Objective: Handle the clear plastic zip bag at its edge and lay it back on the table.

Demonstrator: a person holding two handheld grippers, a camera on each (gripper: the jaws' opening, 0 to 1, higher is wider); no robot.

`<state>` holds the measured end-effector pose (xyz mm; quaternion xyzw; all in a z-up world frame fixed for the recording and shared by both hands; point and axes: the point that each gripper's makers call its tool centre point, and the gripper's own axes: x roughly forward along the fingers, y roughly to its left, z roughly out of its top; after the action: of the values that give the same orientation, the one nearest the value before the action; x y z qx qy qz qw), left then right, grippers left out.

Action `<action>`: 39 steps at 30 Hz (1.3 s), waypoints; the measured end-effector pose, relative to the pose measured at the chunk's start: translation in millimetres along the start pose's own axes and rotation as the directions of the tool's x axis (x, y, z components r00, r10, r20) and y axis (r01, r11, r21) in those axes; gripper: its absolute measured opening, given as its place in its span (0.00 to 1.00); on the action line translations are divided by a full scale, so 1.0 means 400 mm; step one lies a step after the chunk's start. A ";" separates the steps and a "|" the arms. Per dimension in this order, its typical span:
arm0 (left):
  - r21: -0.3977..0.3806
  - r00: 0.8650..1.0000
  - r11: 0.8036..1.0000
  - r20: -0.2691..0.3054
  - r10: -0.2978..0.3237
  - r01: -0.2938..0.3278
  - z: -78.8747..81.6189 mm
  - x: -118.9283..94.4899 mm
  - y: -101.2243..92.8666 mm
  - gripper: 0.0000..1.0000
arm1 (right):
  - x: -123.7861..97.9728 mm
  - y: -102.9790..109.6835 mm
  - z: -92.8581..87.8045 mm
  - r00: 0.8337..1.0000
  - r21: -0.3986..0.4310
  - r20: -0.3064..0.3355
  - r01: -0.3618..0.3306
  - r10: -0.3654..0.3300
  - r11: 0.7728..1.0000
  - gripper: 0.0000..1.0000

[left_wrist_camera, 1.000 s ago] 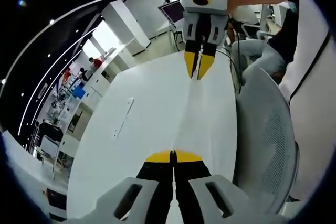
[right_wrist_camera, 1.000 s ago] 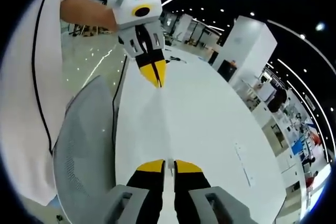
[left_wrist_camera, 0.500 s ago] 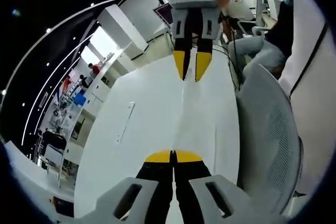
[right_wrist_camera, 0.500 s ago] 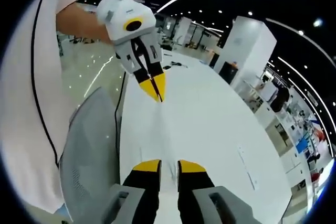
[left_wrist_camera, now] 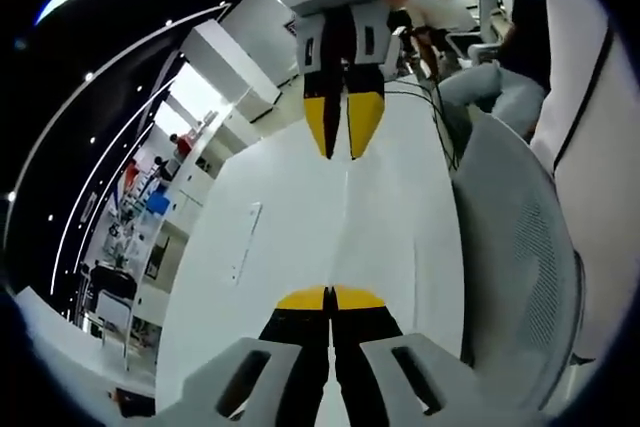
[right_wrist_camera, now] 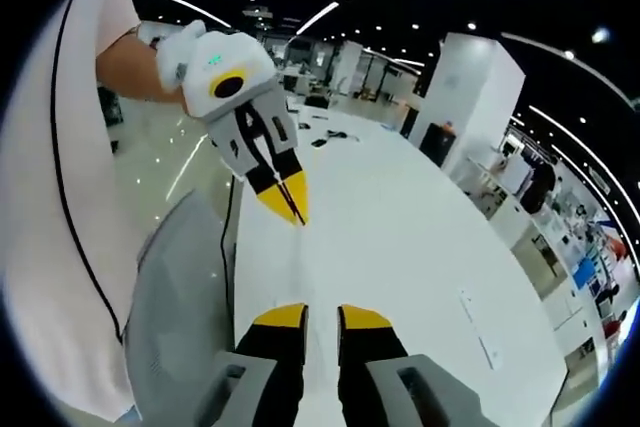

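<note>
The clear zip bag (left_wrist_camera: 347,237) is kept clamped edge-on at 6 o'clock by the closed left gripper (left_wrist_camera: 329,297), while the right gripper (right_wrist_camera: 320,315), jaws apart, is released above the table (right_wrist_camera: 400,237) for laying down

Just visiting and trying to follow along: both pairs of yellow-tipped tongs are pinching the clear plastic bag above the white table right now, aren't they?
Not quite. The left yellow-tipped tongs are shut on the clear plastic zip bag's edge above the white table, but the right tongs stand open, their tips apart. The right gripper view shows this; the left gripper view shows it too.
</note>
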<state>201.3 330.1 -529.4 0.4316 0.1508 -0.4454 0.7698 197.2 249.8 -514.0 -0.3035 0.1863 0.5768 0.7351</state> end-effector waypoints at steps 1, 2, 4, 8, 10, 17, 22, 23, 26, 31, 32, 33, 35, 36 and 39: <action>0.001 1.000 1.000 0.000 0.000 0.000 0.000 0.000 0.000 0.00 | 0.000 -0.001 0.002 1.000 -0.001 0.001 0.000 0.000 1.000 0.08; 0.004 1.000 1.000 0.001 0.002 -0.002 0.000 -0.001 0.000 0.00 | 0.000 -0.001 0.003 1.000 -0.001 0.002 -0.001 0.001 1.000 0.08; 0.010 1.000 1.000 0.005 0.005 -0.005 0.002 -0.001 0.001 0.00 | 0.000 -0.003 0.004 1.000 0.001 0.002 -0.002 0.002 1.000 0.07; 0.015 1.000 1.000 0.006 0.007 -0.007 0.006 -0.001 0.001 0.00 | 0.007 0.004 0.005 1.000 -0.006 -0.006 -0.015 0.015 1.000 0.07; 0.016 1.000 1.000 0.009 0.007 -0.008 0.010 -0.001 0.001 0.00 | 0.011 0.009 0.004 1.000 -0.010 -0.009 -0.021 0.021 1.000 0.07; 0.022 1.000 1.000 0.016 0.012 -0.012 0.018 -0.003 0.000 0.00 | 0.026 0.018 -0.006 0.999 -0.021 -0.031 -0.036 0.036 0.999 0.06; 0.022 1.000 1.000 0.018 0.016 -0.017 0.021 -0.003 0.000 0.00 | 0.035 0.031 -0.010 0.998 -0.015 -0.040 -0.051 0.051 0.999 0.05; 0.022 1.000 1.000 0.017 0.018 -0.018 0.020 -0.003 0.000 0.00 | 0.036 0.032 -0.010 0.998 -0.015 -0.041 -0.053 0.052 0.998 0.05; 0.020 1.000 1.000 0.016 0.022 -0.022 0.021 -0.002 0.001 0.00 | 0.041 0.043 -0.008 0.997 -0.009 -0.041 -0.067 0.067 0.998 0.05; 0.016 0.999 0.999 0.013 0.032 -0.033 0.024 0.000 0.006 0.00 | 0.048 0.054 -0.006 0.995 -0.007 -0.044 -0.087 0.086 0.996 0.05; 0.018 0.999 0.999 0.013 0.037 -0.037 0.025 0.001 0.007 0.00 | 0.050 0.057 -0.011 0.994 -0.016 -0.055 -0.092 0.091 0.996 0.05; 0.018 0.999 0.999 0.013 0.038 -0.038 0.025 0.001 0.007 0.00 | 0.052 0.059 -0.013 0.994 -0.018 -0.061 -0.093 0.092 0.995 0.05; 0.017 0.999 0.999 0.014 0.042 -0.043 0.027 0.000 0.009 0.00 | 0.053 0.063 -0.013 0.993 -0.012 -0.059 -0.101 0.100 0.995 0.05; 0.016 0.999 0.999 0.015 0.046 -0.047 0.028 -0.001 0.010 0.00 | 0.054 0.065 -0.013 0.993 -0.011 -0.061 -0.103 0.102 0.995 0.05; 0.016 0.999 0.999 0.017 0.051 -0.052 0.033 -0.002 0.008 0.00 | 0.057 0.070 -0.017 0.992 -0.013 -0.069 -0.106 0.105 0.994 0.05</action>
<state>201.2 320.7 -519.4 0.4380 0.1295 -0.4302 0.7786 176.8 266.2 -539.7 -0.3188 0.2223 0.6058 0.6942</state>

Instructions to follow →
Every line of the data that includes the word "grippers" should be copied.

Exercise answer →
Demonstrator: a person holding two handheld grippers, a camera on each (gripper: the jaws' opening, 0 to 1, higher is wider); no robot.
`<state>` holds the measured end-effector pose (xyz mm; quaternion xyzw; all in a z-up world frame fixed for the recording and shared by both hands; point and axes: the point that each gripper's makers call its tool centre point, and the gripper's own axes: x roughly forward along the fingers, y roughly to its left, z roughly out of its top; after the action: of the values that give the same orientation, the one nearest the value before the action; x y z qx qy qz qw), left then right, grippers left out.

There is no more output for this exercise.